What is required:
The line that contains "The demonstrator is" marks the end: retype the data below exactly from its first line through that line.

Information provided:

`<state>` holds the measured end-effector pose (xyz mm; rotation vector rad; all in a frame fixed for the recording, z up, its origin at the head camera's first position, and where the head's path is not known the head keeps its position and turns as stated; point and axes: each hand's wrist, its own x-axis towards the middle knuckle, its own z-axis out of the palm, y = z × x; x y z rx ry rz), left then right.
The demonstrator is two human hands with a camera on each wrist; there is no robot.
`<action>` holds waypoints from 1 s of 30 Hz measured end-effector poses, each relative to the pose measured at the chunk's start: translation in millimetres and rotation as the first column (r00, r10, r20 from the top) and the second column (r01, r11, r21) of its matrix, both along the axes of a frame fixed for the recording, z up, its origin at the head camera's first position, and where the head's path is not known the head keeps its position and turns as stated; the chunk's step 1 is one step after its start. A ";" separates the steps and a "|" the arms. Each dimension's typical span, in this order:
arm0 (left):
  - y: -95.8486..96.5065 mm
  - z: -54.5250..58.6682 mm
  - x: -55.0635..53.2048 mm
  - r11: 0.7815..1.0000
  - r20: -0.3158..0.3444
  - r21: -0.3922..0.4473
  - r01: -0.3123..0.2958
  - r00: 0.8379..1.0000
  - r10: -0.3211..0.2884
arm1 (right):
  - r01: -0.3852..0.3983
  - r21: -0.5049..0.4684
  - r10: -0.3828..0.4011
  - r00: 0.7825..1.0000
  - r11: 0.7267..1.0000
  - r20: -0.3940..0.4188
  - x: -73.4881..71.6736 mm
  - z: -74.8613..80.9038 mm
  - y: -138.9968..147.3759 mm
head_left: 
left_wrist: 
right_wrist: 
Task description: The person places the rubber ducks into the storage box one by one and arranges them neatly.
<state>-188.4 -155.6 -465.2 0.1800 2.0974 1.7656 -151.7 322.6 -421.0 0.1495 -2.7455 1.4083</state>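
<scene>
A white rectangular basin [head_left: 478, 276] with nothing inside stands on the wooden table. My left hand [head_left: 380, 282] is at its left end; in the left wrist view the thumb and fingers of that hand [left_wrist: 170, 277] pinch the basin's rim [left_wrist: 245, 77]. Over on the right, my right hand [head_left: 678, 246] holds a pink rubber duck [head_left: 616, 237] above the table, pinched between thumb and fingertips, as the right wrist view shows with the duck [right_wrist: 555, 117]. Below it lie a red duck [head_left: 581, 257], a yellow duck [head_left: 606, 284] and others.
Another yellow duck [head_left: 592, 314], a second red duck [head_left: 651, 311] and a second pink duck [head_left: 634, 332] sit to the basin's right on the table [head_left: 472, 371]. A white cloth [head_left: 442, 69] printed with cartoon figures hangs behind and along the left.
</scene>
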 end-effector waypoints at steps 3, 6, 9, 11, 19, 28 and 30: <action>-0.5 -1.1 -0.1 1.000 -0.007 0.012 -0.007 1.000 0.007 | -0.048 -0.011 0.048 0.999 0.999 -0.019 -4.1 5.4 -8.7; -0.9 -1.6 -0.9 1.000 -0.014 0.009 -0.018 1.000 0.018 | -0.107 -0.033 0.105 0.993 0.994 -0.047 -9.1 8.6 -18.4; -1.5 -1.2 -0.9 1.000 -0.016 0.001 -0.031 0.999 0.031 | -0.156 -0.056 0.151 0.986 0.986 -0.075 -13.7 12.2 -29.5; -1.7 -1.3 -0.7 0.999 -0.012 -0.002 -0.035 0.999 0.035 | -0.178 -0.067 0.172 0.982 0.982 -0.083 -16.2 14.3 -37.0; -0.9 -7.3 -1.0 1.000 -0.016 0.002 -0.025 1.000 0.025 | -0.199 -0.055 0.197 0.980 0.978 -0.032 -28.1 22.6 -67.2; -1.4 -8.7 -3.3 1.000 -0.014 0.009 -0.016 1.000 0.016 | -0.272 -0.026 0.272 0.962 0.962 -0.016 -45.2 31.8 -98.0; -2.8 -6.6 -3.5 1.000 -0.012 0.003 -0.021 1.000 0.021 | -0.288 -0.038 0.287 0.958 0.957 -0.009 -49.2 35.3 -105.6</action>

Answer section:
`<state>` holds the measured end-effector pose (xyz mm; rotation vector rad; all in a frame fixed for the recording, z up, its origin at the head camera's first position, and where the head's path is not known the head keeps its position and turns as stated; point and axes: each hand's wrist, its own x-axis towards the middle knuckle, its own z-axis out of the palm, y = z × x; x y z rx ry rz), left then right.
The demonstrator is two human hands with a camera on each wrist; there is no robot.

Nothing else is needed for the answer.